Pertahanan Sipil, atau yang lebih dikenal sebagai Hansip, telah menjadi salah satu komponen penting dalam konsep pertahanan negara sejak zaman kolonial Belanda. Awalnya didirikan untuk menghadapi ancaman dari Jepang, Hansip mengalami perkembangan yang signifikan sepanjang sejarahnya.
Pada masa kolonial Belanda, Hansip dimulai dengan nama LBD (Lucht Bescherming Dients), bertugas sebagai tim reaksi cepat untuk memberikan informasi dan melindungi masyarakat dari serangan udara.
Struktur organisasi LBD terdiri dari tingkat pusat hingga daerah di bawah pejabat sipil, dengan fokus defensif dan reaksional terhadap ancaman.
Ketika Jepang berkuasa pada tahun 1943, LBD diubah menjadi Pertahanan Sipil (Hansip) dengan arahan untuk pertahanan dan pengerahan sumber daya secara menyeluruh.

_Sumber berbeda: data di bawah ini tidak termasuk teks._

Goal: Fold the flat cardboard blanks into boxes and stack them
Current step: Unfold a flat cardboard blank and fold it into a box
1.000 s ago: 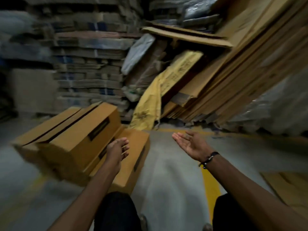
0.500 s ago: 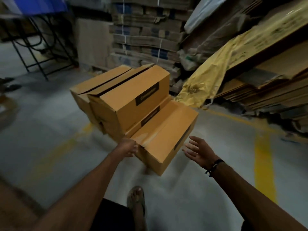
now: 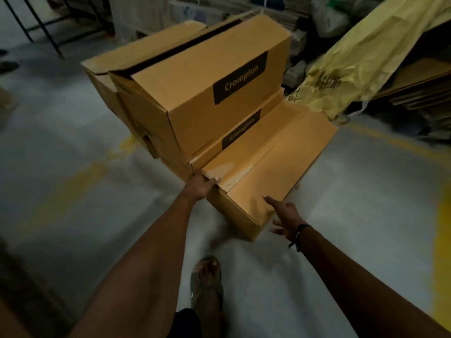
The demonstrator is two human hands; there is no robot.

Setelah Indonesia merdeka, Hansip dilindungi oleh payung hukum di bawah keputusan Wakil Menteri Pertama Urusan Pertahanan/Kemanan No. MI/A/72/62 tanggal 19 April Tahun 1962.
Pembinaan Hansip kemudian diserahkan kepada Mendagri melalui Keputusan Presiden Nomor 55 Tahun 1972. Namun, pada periode Susilo Bambang Yudhoyono, Keputusan Presiden tersebut dicabut berdasarkan rekomendasi Kemendagri.
Transformasi Hansip dari kegiatan pertahanan dan keamanan menjadi peran membantu pengamanan lingkungan terjadi ketika Hansip berubah menjadi Linmas (Perlindungan Masyarakat) pada tahun 2002. Meskipun berganti nama, tugas Linmas tetap sama, namun tanpa pelatihan dasar militer sejak tahun 2004.
Sejak saat itu, pembinaan Linmas berada di bawah PEMDA melalui Satuan Pamong Praja (Satpol PP) sesuai dengan UU 32 tahun 2004. Peran Linmas pun semakin ditingkatkan, termasuk kemampuan dasar penanggulangan bencana dan pengamanan lingkungan seperti di tempat-tempat acara kemasyarakatan.